Niagara Falls. Stuntman und Artist Nik Wallenda hat sich vorgenommen, im kommenden Jahr auf einem nur fünf Zentimeter breiten Hochseil die Niagara-Fälle zu überqueren. Seine Entscheidung steht - es fehlt nur noch die Genehmigung der kanadischen Behörden.
Geplant ist der Stunt des Jahrhunderts: die Überquerung der Niagara-Fälle. 50 Meter über dem Abgrund, auf einem Hochseil nur fünf Zentimeter breit. „Davon habe ich mein Leben lang geträumt“, schwärmt Nik Wallenda. „Ich werde durch die Gischt balancieren, dann im Nebel verschwinden und erst ganz zum Schluss wieder auftauchen.“
Nik Wallenda ist Drahtseilkünstler. Der Nachfahre einer deutsch-amerikanischen Zirkusfamilie hat mit seiner Balancierstange schon Wolkenkratzer-Schluchten bezwungen, auf Riesenrädern getanzt und Ströme überquert. Mit seinen Tricks hat er es bis ins Guinnessbuch der Rekorde gebracht. Einen Eintrag bekam er etwa für den höchsten Hochseilakt auf einem Zweirad über dem Meer.

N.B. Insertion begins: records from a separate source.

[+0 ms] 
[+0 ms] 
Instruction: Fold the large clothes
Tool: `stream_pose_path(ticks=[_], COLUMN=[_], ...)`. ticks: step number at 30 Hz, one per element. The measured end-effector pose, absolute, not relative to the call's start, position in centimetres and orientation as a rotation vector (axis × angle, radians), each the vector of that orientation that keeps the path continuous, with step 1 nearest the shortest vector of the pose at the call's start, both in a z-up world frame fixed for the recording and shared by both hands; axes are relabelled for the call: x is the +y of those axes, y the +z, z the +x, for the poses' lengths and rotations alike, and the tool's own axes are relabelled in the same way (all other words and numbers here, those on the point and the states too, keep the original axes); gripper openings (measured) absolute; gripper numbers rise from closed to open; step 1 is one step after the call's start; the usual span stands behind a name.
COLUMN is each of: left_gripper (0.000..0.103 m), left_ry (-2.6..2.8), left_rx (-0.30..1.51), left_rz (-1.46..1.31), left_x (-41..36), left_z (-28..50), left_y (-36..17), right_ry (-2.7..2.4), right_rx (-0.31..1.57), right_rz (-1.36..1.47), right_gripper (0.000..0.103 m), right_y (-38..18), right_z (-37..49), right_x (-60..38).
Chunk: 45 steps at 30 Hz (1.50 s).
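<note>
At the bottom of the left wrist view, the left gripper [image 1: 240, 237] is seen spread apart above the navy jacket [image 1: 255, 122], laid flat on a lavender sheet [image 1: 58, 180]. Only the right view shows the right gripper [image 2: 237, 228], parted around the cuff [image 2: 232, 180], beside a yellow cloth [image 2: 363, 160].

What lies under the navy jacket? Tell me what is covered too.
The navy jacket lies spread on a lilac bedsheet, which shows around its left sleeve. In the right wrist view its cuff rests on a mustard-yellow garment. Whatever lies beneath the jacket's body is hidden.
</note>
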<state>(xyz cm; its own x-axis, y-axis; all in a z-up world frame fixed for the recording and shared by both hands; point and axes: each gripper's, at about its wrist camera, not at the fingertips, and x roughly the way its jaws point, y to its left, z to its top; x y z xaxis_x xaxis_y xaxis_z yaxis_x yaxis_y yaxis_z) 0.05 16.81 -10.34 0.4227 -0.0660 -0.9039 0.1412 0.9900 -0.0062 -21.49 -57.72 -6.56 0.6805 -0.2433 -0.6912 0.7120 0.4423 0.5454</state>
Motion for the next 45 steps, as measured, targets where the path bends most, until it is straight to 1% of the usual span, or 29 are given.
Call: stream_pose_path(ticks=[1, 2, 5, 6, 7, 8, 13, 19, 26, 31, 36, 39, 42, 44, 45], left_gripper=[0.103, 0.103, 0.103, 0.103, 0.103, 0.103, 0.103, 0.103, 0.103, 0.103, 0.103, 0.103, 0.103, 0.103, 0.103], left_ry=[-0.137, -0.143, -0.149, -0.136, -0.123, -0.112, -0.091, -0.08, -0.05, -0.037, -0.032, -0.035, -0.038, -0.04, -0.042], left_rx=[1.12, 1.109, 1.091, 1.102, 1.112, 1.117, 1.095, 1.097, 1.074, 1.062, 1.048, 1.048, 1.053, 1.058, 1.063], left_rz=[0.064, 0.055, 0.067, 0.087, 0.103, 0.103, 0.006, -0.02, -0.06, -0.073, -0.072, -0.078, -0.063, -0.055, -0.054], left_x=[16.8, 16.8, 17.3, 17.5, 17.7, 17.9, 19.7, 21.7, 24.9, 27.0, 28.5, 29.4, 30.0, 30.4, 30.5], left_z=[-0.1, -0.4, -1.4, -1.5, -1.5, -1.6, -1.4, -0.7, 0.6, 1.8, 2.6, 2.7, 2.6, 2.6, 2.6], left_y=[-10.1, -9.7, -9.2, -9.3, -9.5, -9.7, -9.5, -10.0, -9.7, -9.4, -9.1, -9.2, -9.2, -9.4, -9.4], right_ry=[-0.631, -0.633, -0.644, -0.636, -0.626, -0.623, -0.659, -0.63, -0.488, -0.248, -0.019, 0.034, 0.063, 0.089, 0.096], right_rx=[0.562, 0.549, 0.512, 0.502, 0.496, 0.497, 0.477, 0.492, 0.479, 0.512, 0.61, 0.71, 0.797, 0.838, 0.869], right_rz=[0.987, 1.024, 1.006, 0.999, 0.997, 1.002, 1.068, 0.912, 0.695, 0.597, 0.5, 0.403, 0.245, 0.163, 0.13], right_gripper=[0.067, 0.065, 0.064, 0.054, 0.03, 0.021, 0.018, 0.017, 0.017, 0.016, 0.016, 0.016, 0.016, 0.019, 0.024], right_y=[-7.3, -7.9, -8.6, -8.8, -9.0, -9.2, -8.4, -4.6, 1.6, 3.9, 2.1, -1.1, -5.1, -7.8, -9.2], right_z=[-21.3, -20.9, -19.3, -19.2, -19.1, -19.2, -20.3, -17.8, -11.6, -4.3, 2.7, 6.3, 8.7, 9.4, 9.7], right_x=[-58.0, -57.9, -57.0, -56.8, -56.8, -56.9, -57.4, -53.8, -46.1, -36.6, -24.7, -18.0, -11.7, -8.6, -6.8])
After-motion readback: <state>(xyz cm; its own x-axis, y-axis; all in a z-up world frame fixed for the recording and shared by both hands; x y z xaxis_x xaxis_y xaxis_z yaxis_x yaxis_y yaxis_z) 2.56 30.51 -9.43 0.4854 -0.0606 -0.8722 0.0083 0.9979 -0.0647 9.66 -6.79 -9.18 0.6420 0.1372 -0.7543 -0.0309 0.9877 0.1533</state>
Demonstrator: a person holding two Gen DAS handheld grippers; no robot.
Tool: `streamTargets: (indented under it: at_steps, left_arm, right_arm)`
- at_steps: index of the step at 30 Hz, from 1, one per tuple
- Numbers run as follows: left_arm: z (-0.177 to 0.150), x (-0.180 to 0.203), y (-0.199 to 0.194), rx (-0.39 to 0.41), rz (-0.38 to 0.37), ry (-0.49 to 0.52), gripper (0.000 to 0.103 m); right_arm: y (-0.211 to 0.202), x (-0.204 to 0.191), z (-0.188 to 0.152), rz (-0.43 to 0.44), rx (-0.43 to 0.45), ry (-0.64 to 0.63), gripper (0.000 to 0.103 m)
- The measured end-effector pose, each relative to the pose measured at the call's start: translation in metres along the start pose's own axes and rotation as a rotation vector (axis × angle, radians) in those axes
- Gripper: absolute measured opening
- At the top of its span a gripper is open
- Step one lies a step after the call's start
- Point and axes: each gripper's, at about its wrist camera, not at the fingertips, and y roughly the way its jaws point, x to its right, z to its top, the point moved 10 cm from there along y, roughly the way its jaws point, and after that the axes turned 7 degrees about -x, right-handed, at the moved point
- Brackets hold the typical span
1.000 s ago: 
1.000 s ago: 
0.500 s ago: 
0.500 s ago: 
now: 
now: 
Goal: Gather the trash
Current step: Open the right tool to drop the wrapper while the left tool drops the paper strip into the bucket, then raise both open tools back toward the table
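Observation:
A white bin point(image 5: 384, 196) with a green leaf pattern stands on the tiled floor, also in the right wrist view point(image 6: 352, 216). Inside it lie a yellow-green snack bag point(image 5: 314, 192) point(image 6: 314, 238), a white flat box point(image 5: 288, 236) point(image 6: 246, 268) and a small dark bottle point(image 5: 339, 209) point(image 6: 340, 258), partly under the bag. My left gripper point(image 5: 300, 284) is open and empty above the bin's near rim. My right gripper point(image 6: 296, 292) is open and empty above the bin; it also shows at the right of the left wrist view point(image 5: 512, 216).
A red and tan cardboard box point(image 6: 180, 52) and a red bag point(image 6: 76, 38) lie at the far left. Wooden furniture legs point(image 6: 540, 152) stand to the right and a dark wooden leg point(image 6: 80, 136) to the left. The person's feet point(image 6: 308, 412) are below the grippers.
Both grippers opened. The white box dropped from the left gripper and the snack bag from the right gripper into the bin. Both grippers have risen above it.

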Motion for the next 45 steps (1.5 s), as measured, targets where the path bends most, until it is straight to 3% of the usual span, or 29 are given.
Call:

Der in Sarasota (Florida) geborene Stuntman sammelte bereits mit zwei Jahren im Kreise seiner Familie erste Zirkus-Erfahrungen als Clown. Als er vier war, balancierte er das erste Mal über das Seil. Mit 13 hatte Wallenda seinen ersten professionellen Seiltanz-Auftritt.
Als Jugendlicher trug sich der Artist dann mit dem Gedanken, wie sein Urgroßvater Arzt zu werden. 1998 fiel jedoch die Entscheidung gegen die Mediziner-Laufbahn. In Detroit präsentierten sein Vater Terry Troffer und Mutter Delilah Wallenda mit Nik und vier weiteren Familienmitgliedern eine Sieben-Mann-Pyramide auf dem Hochseil. „Da wusste ich, wofür ich geboren bin“, sagt Wallenda heute.
Dreiciertelstunde ohne Halt und Boden
Eines aber hat er noch nicht geschafft: die Überquerung jener berühmten Niagara-Fälle im Grenzgebiet Kanadas und der USA, die mit zwölf Millionen Besuchern im Jahr zu den bekanntesten Touristenmagneten der Welt gehören. Im kommenden Jahr will der 32-Jährige es endlich angehen: Wallenda will auf einem 600 Meter langen Seil von einem Ufer der Fälle zum anderen schweben, eine Dreiviertelstunde lang ohne Halt und doppelten Boden.
Begleitet wird er lediglich von ein paar Rettungstauchern und Hubschraubern, die stets in Bereitschaft sind. Wallenda wäre der erste Mensch seit über 100 Jahren, dem das gelingt. Doch die Aktion ist kein Selbstläufer. Denn eigentlich sind solche Stunts verboten, seit im vergangenen Jahrhundert Dutzende Abenteurer an den Fällen ums Leben kamen. Manche hatten sich in Tonnen oder Booten das Wasser heruntergestürzt, andere wollten sie wie Wallenda mit dem Seil bezwingen.
Kompliziert ist der Plan, weil die Fälle zum Teil von den USA, zum Teil von Kanada verwaltet werden. Die US-Regierung hat dem Artisten zwar eine Ausnahmegenehmigung erteilt, um das Spektakel zu ermöglichen. Sie erhofft sich viel Publicity und klingelnde Kassen für ihre Hoteliers und Restaurant-Betreiber.
Oder der Grand Canyon
Die kanadische Seite aber will bislang nicht mitspielen. Derartige Mutproben seien mit dem Image der Niagarafälle als eines der größten Naturwunder der Welt nicht vereinbar, erklärte die dortige Parkbehörde.
Wallenda aber gibt nicht auf. Er habe in seiner Karriere gelernt, auch Hindernisse zu überwinden, die als unüberwindbar gelten, erklärte er im kanadischen Fernsehen. Mit neuen Zugeständnissen in Sachen Sicherheit will er die Kanadier doch noch überzeugen. Falls dies nicht gelingt, hat er einen Plan B: Dann will er eine Drahtseil-Route nutzen, die nur am amerikanischen Ufer verläuft. Die ist vielleicht nicht ganz so spektakulär, aber besser als nichts.
Außerdem bliebe ihm ja noch sein größter Traum: Auf einem Hochseil als erster den Grand Canyon zu überqueren. Die Genehmigung hat Wallenda bereits eingeholt.